細められたその瞳は人通りの多い……けれど現在はまるで状況を見守るように人が周りを取り囲んでいる中、その背後が壁である位置からエレオノールが男に弓を引く。
弦を弾く瞬間エレオノールのの黒髪が魔力をまとい青く輝きながら揺れる。
弓の矢そのものに、魔力を込めている。
その矢が飛ばさえるもそれは男の黒いローブの布を貫通するにしか過ぎなかったが、そこでカミーユが一気に剣を振り下ろす。
真っ二つに胴体をしようとするその容赦無い剣戟に、そこで男はようやくアリスの足から手を放し、剣を構えるクリスとも離れるようにその場を離れようとする。
ぼとりと地面に落とされるが、体がしびれたようにアリスは動けない。
そして男はチラリとアリスを一瞥してから舌打ちをする。
「また邪魔をするのか」
「そうですわ、“黄昏の、闇へと誘う愚者”が表に出てくる時代はありません」
それに再び舌打ちをして男は中に飛ぶ。
そのまま屋根に飛び移り風の様に走り去る。
風の魔法を使い移動速度を上げているのだろうとアリスは見ながら、誰一人追いかけないようにしているのに気づきアリスは訝しむ。

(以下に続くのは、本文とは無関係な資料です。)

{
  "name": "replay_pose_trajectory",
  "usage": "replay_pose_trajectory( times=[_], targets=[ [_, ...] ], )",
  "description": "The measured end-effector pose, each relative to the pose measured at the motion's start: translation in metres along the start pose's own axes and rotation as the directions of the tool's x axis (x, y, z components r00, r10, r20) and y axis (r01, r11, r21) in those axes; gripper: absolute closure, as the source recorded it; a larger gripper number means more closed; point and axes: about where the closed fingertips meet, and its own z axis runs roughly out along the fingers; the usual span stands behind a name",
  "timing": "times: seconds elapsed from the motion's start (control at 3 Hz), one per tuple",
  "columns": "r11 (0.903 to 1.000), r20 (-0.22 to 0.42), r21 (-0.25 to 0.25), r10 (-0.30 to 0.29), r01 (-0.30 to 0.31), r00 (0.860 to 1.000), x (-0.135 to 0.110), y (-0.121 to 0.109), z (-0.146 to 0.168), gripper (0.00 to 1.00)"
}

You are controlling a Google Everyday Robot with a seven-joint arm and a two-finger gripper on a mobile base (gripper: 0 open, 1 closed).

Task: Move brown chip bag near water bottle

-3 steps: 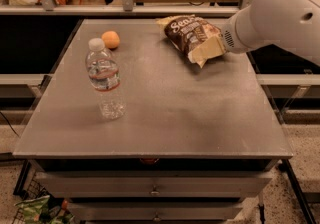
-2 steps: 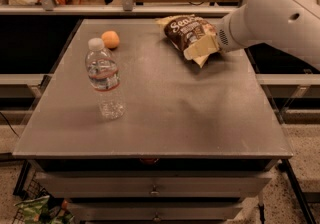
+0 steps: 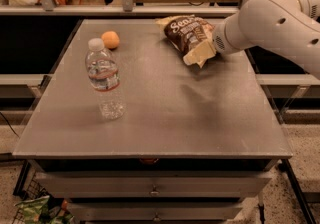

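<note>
The brown chip bag (image 3: 186, 32) with white script and pale yellow edges hangs tilted above the table's far right part and casts a shadow on the surface below it. My gripper (image 3: 207, 49), at the end of the white arm (image 3: 270, 23) that reaches in from the right, is shut on the bag's lower right end. The clear ribbed water bottle (image 3: 104, 79), with a white cap and a red-banded label, stands upright at the left middle of the table, well apart from the bag.
A small orange fruit (image 3: 110, 39) lies behind the bottle at the far left. The grey table top (image 3: 165, 118) has drawers beneath its front edge. A rail and shelving run behind the table.
The arm has carried the chip bag a little to the left and toward the table's middle. The bottle and the fruit have not moved.
</note>
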Motion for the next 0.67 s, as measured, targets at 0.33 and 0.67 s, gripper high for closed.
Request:
replay_pose_trajectory(
  times=[0.33, 0.67],
  targets=[
    [0.9995, -0.024, -0.021, -0.025, 0.024, 0.999, 0.0129, 0.0038, 0.0094, 0.00],
    [0.9981, -0.023, -0.029, -0.055, 0.054, 0.998, 0.0180, 0.0052, 0.0122, 0.16]
  ],
)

彼女達の魔法であれば追いついて捉えられるはずだと思うのだが、そこで近づいてきた僧侶のリリアーヌが、
「これは貸しです。というかそのクリス様の選んでくれた髪飾りを寄越せ」
「嫌よ。ふふ、羨ましい? ……いいでしょう、これ」
足手まといと言われたのを根に持っていたので、自慢気にアリスが言ってみると、リリアーヌが半眼になりながらも治療を開始してくれる。
身体のしびれが一気になくなり、それに気づいてリリアーヌは治癒能力に長けているのかとアリスは気づいた。
そんなアリスにクリスが近づいてきて、
「大丈夫か?」
「うん、リリアーヌに治療してくれて貰ったから。でも何で私が狙われたのかしら」
どう考えてもアリスが攫われかけていた。
魔王だとバレたのかという気がしないでもないが、魔王をさらってどうするというのか。
そもそも、何だか妙な名前でアイツの事を彼女達は呼んでいたような……そこで。
「治療したらお腹がすいたわ。変な奴らがクリス様達を追いかけていたせいで私達朝ごはんまだなんですよ?」
「……その後で聞きたいことがある」
珍しく真剣にクリスがリリアーヌに聞くと、
「分かっていますわ。大好きなクリス様には隠し事は出来ませんもの」
そう微笑み僧侶のリリアーヌ。
けれどその紫色の瞳は、本当の話をするつもりはないというかのように揺れているのだった。